• GOAL OF THE EXERCISE
Which lines in the data below contain the word "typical"? Return each of them.

• DATA EXCERPTS
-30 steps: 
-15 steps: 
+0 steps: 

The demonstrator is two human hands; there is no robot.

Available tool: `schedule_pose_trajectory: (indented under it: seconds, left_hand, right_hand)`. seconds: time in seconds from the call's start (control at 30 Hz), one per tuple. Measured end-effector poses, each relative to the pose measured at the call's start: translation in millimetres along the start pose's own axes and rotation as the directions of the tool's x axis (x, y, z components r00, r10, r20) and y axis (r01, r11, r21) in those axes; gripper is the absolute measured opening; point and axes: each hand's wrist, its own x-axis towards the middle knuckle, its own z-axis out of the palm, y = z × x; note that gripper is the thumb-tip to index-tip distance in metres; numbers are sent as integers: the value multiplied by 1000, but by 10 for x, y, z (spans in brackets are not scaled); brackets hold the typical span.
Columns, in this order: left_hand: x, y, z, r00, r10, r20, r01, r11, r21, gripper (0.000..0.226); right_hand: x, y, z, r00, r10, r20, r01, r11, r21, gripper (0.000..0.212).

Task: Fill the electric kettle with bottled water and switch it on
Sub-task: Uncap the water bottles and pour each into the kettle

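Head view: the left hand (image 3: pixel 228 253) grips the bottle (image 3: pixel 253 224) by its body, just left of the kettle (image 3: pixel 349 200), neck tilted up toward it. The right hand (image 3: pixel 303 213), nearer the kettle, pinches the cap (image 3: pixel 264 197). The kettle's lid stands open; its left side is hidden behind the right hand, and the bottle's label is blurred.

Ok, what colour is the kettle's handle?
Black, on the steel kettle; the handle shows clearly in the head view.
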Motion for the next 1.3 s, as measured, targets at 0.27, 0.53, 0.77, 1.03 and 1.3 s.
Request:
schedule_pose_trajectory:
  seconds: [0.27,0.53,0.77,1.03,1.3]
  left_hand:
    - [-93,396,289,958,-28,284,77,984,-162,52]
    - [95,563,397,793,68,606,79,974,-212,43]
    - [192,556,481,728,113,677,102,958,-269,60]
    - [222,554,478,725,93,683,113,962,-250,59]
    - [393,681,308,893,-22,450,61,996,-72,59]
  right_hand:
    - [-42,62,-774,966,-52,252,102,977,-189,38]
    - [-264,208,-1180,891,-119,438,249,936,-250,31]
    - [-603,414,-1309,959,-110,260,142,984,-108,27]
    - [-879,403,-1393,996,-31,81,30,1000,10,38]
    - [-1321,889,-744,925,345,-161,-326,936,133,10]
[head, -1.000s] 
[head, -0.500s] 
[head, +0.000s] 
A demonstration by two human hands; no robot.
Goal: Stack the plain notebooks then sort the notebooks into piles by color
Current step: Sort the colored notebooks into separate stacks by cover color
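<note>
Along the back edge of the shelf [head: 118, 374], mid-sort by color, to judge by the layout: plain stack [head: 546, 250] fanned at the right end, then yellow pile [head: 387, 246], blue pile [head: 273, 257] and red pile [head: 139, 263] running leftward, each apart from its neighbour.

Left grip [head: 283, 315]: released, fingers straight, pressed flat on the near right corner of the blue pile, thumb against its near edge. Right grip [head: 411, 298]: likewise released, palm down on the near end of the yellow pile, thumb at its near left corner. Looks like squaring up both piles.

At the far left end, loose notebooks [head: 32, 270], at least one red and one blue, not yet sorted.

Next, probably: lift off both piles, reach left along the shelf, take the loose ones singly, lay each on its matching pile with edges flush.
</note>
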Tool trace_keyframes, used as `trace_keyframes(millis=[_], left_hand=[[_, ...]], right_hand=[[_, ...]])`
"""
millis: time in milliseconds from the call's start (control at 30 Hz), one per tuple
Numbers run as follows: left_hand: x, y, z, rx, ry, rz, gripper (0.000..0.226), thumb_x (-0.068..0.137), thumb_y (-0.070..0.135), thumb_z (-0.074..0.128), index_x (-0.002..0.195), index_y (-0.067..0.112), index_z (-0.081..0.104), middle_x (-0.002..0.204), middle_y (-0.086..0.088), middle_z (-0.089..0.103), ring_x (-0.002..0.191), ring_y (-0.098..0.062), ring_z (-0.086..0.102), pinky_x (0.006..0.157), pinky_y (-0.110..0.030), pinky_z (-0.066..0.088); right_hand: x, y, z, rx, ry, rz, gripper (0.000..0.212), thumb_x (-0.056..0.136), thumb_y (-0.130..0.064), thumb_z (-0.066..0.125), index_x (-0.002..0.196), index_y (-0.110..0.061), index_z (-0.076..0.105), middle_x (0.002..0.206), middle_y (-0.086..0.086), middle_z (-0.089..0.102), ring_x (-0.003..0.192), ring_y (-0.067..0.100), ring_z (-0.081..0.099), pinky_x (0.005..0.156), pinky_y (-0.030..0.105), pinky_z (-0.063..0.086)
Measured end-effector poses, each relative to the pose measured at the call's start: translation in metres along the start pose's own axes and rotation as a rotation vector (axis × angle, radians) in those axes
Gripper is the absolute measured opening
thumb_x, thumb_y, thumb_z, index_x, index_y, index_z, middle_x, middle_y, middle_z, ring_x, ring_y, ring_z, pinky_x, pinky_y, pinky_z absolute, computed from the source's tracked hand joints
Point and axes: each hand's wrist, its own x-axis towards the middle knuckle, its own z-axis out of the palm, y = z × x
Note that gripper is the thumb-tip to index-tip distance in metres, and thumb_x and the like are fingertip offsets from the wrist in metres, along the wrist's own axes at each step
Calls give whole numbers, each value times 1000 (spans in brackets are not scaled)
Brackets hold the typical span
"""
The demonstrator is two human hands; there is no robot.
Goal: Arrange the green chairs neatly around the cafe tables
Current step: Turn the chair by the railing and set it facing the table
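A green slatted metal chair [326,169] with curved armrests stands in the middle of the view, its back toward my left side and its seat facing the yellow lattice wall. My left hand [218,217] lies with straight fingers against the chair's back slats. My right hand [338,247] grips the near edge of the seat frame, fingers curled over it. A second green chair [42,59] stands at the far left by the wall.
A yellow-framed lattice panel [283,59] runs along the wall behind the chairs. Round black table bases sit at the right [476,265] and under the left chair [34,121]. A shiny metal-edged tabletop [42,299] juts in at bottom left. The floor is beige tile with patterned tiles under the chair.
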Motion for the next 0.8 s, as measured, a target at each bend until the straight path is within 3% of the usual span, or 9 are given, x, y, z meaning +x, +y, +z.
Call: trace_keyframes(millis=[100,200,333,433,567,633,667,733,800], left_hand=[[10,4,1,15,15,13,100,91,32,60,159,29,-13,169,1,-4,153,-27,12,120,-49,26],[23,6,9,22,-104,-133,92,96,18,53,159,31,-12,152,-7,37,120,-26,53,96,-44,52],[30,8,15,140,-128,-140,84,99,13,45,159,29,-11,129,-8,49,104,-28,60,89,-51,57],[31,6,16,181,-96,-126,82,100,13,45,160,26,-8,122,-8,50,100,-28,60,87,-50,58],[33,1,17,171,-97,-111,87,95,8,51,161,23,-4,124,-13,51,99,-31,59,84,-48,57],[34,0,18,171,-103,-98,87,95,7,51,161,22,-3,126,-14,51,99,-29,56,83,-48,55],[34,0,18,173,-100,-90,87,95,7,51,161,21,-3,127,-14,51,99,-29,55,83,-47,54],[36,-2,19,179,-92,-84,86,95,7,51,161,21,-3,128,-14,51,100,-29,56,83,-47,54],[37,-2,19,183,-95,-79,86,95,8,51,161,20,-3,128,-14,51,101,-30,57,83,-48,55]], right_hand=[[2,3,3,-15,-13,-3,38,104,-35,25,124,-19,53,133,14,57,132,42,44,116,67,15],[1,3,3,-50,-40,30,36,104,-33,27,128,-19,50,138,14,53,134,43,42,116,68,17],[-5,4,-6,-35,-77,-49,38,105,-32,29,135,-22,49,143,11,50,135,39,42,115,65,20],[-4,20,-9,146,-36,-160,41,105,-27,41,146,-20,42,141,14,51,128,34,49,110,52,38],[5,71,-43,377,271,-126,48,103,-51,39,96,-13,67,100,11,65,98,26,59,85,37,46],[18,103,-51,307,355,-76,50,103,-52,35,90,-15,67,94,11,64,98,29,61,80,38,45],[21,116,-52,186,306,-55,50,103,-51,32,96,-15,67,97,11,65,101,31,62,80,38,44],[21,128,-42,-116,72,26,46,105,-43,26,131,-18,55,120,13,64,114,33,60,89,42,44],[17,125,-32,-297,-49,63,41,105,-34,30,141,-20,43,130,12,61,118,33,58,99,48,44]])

• ANSWER FOR THIS EXERCISE
Available tool: `schedule_pose_trajectory: (indented under it: seconds, left_hand, right_hand)`. seconds: time in seconds from the call's start (control at 30 Hz), one per tuple. Measured end-effector poses, each relative to the pose measured at the call's start: translation in millimetres along the start pose's own axes and rotation as the directions of the tool's x axis (x, y, z components r00, r10, r20) and y axis (r01, r11, r21) in those axes; gripper is the absolute measured opening; point and axes: each hand's wrist, its own x-axis towards the middle knuckle, its own z-axis out of the palm, y = z × x; note that gripper is the thumb-tip to index-tip distance in metres; numbers are sent as integers: the value multiplied by 1000, but by 10 for x, y, z (spans in brackets are not scaled); brackets hold the typical span.
Brackets hold the typical span

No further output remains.